Work instructions: Tell how many lines in the listing below contain the word "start", giving the number alone.

Data extract:
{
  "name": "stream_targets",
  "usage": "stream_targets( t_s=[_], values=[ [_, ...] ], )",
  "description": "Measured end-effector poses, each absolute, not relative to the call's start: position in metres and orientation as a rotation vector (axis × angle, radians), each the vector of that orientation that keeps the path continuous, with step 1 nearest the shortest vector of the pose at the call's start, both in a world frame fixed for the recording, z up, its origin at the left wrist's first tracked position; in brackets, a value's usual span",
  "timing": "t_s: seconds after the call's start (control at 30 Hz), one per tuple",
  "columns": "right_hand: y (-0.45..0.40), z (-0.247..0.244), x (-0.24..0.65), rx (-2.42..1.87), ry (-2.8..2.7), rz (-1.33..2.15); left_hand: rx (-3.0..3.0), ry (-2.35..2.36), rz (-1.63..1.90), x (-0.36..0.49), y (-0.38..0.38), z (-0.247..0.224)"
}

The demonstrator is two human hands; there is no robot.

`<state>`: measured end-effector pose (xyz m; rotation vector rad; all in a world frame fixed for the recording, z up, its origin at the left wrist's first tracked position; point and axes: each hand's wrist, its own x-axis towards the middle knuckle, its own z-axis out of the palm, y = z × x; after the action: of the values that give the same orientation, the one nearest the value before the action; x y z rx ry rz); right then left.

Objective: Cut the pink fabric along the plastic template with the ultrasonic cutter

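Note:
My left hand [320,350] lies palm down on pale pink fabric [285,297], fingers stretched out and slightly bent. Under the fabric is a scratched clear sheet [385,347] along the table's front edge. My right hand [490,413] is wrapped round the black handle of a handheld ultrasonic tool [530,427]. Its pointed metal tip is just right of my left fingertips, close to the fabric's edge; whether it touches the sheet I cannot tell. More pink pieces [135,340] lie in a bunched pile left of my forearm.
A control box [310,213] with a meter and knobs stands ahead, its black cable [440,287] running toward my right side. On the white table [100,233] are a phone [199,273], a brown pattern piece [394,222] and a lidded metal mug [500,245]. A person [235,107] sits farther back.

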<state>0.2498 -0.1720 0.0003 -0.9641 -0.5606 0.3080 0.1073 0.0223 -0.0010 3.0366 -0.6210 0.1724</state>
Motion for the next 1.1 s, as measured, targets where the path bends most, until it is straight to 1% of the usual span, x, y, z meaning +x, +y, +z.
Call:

Response to this exercise: 2